Reproduce the listing in full, exactly as written, but without images.

----- Dataset section -----

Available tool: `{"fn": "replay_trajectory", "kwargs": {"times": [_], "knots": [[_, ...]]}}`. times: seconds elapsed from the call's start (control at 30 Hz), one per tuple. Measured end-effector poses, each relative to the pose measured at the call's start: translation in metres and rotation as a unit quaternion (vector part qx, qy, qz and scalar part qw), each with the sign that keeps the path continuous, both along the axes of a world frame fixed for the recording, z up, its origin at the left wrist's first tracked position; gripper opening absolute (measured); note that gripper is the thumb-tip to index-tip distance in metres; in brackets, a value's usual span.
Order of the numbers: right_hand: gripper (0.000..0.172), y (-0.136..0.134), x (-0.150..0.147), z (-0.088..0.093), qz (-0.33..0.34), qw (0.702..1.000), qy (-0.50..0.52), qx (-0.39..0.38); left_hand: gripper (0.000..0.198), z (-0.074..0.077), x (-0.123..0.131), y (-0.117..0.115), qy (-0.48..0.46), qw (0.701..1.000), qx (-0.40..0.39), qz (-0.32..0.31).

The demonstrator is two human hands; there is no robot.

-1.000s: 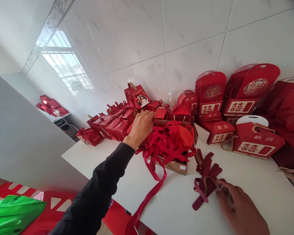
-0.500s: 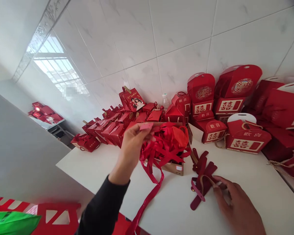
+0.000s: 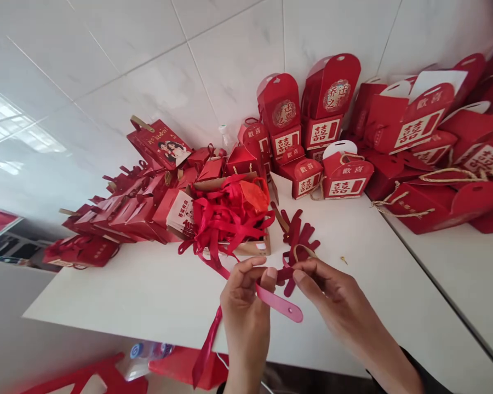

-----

Response box:
Available tool: `{"fn": "replay_trajectory", "kwargs": {"times": [_], "knots": [[_, ...]]}}`. times: seconds elapsed from the call's start (control at 30 Hz), one per tuple. Measured end-effector poses, each relative to the pose measured at the call's start: translation in metres and rotation as a unit quaternion (vector part qx, qy, qz and scalar part qw), each with the sign that keeps the path continuous, both along the axes of a world frame fixed for the recording, z up, its origin at the left wrist's first tracked position; gripper opening absolute (measured); note that gripper is the thumb-tip to index-tip distance in metres; in brackets, a value's usual span.
Order of the numbers: right_hand: gripper (0.000..0.172), y (-0.136..0.134), x (-0.150..0.147), z (-0.088..0.093), qz (-0.33..0.34), qw (0.702..1.000), qy (-0.50..0.52), qx (-0.39..0.38); left_hand: gripper (0.000..0.198), z (-0.074..0.077), x (-0.123..0.131), y (-0.117..0.115), qy (-0.48..0.46), qw (0.701..1.000), qx (-0.40..0.39), qz (-0.32..0.31).

The demonstrator is two human hands; there is no robot.

-1.000s: 
-0.500s: 
+0.000s: 

No part of the exercise is left unanswered.